**Activity:**
An exact reproduction of the lines below, from the first through the one with "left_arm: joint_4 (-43", is the whole answer; pictures have no place in it.

____________

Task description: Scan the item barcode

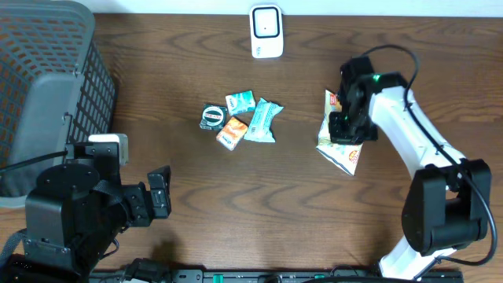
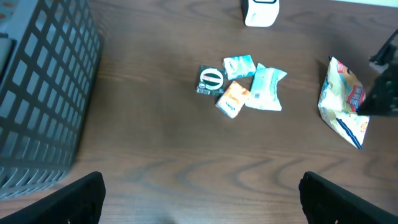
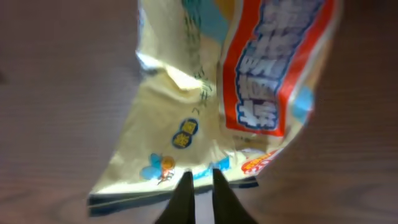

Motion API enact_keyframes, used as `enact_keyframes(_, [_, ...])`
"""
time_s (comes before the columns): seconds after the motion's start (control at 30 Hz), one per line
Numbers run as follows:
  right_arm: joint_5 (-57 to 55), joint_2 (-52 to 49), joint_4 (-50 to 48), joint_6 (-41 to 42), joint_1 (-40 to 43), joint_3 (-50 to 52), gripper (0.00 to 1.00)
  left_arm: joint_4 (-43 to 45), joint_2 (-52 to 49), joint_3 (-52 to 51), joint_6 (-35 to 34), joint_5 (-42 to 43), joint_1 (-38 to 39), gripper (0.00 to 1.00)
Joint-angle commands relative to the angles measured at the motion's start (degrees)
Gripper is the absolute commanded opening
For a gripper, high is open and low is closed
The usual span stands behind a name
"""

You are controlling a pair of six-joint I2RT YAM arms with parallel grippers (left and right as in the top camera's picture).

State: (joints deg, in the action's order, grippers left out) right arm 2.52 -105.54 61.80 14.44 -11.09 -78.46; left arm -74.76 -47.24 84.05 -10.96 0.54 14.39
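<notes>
At scene right: right gripper (image 3: 200, 177) clenched on snack bag (image 3: 186, 118) edge | near left: left gripper (image 2: 202, 199) spread wide, holding nothing | far centre: white scanner (image 1: 266, 31)

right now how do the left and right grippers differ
The left gripper is wide open; the right gripper is shut. The left holds nothing; the right pinches the bag at its edge. The left is by the basket; the right is far from it. Both are dark and two-fingered.
</notes>
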Motion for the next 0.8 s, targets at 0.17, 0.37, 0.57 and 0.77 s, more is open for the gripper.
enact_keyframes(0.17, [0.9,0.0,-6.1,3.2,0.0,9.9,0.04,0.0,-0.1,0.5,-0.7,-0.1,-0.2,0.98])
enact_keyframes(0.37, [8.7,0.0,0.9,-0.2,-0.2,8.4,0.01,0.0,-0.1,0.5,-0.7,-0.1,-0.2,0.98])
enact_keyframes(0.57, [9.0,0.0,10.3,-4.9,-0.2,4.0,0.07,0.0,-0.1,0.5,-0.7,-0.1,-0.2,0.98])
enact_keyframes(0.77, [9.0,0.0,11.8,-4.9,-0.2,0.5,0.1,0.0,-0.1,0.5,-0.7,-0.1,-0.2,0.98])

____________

**Result:**
Task description: Scan the item barcode


Motion API enact_keyframes, used as `enact_keyframes(_, [_, ...])`
"""
time_s (comes before the columns): seconds after the motion's start (control at 30 Hz), one per line
Numbers run as follows:
  right_arm: joint_5 (-57 to 55), joint_2 (-52 to 49), joint_4 (-50 to 48), joint_6 (-41 to 42), joint_1 (-40 to 43), joint_3 (-50 to 52), gripper (0.00 to 1.00)
  left_arm: joint_4 (-43 to 45), joint_2 (-52 to 49), joint_3 (-52 to 51), joint_6 (-35 to 34), joint_5 (-42 to 43), joint_1 (-38 to 39), gripper (0.00 to 1.00)

With that, the answer is complete.